Este relato quedaría incompleto si omitiera dos hechos importantes: la llamada telefónica que el presidente Ospina Pérez le hizo al rector del Colegio de San Bartolomé la Merced, pidiéndole que su hijo menor, Gonzalo, que estudiaba en el afamado plantel educativo, fuera llevado a la mayor brevedad a la Embajada Norteamericana. Orden que adelantaron con toda diligencia los jesuitas. El otro hecho, lo escuchó el que esto escribe, por boca del gran escritor y político Otto Morales Benítez, recientemente fallecido, que palabras más palabras menos, hizo el comentario que viene a continuación:

“Un jesuita de alto renombre, el padre Félix Restrepo, llamó al presidente para sugerirle la siguiente idea que podría contribuir a minimizar la gravedad de la situación: “Su Excelencia, como yo veo la situación, estamos al borde de una revolución. No obstante, pienso que si su Excelencia ordena que las cárceles se abran para que los delincuentes salgan, esto que apunta a una revolución va a derivar en Bolchevique”.  Verosímil o inverosímil dicha versión, lo cierto es que las puertas de todos los establecimientos carcelarios de la capital se abrieron de par en par.
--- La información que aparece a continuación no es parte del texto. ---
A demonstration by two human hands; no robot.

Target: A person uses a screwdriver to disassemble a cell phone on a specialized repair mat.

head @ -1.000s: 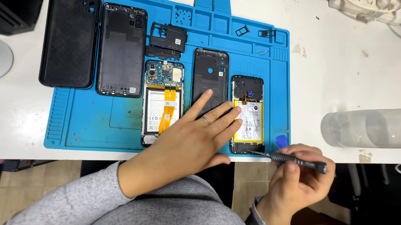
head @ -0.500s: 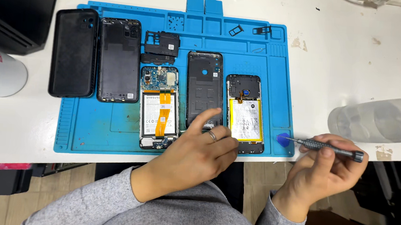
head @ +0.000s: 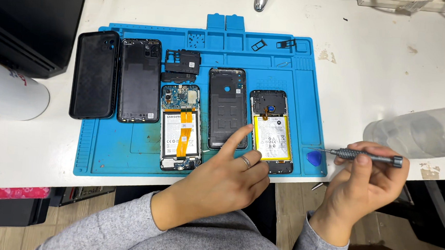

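White battery label (head: 180, 135) on middle phone; yellow-white battery label (head: 272, 138) on right phone.

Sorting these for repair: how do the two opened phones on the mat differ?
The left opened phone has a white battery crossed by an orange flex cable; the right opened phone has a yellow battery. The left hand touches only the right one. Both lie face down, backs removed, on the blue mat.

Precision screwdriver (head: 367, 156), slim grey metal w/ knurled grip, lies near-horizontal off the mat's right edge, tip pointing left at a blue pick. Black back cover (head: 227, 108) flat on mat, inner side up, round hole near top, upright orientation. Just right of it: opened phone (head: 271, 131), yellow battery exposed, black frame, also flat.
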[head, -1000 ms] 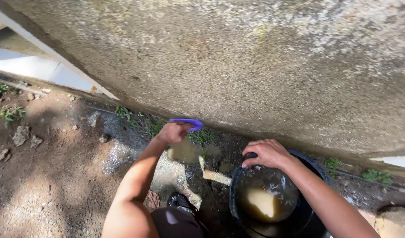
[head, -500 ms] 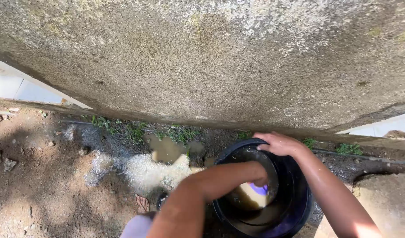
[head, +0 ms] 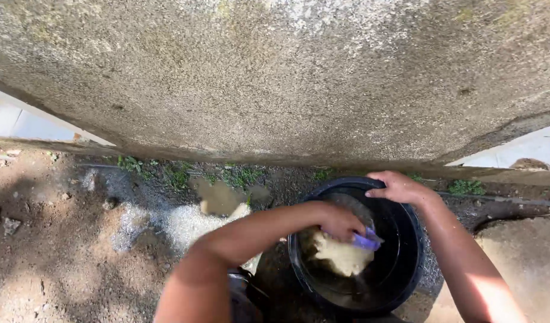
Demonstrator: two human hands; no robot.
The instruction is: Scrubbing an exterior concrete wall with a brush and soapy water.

Aparte de otros actores y factores, es indiscutible que los rosaristas Rafael Azula Barrera y José María Villareal cumplieron un papel de capital importancia de nuestra historia republicana: el 9 de abril de 1948, en esa fecha, varios oficiales del Ejército Nacional perdieron la vida: el capitán Mario Serpa, y los tenientes Jaime Carvajal y Álvaro Ruíz Holguín. Todos ellos, habían hecho de la defensa de la constitucionalidad, la razón suprema de su existencia. Igualmente, corrieron la misma suerte muchos soldados más.

Finalmente el autor de estas líneas agradece de manera especial a Nicolás López, estudiante de cuarto semestre de la Facultad de Jurisprudencia, la valiosa información suministrada y los registros gráficos, de su ilustre antepasado, el doctor José María Villareal. El autor también tiene una deuda de gratitud con los funcionarios del Archivo Histórico de la Universidad del Rosario, particularmente, con Diana Ortiz, asistente de clasificación del archivo, y con Elkin Saboyá, meritorio docente e investigador.
 
Bibliografía:
(Colocada por orden alfabético)
-Dangond Uribe e,A (1987) El Padre Gabriel Giraldo S.J. La fuerza del Carácter. Plaza Janes Editores. Bogotá, Colombia.
-Azula Barrera, R. (1956), De la Revolución al Orden, Editorial Nuevo Relly, Bogotá, D.E.
-Alape, A. (1983). El Bogotazo. Memorias del Olvido. Publicaciones Universidad Central, Bogotá, Colombia.
-Vásquez, J,G. (2015) La Forma de las Ruinas. Alfaguara, Bogotá, Colombia
-Lora Peñalosa, J.L. Qué hace, que dice… José María Villareal. En: Revista Cromos, Abril 6 de 1982, pp.29-36, Bogotá, Colombia.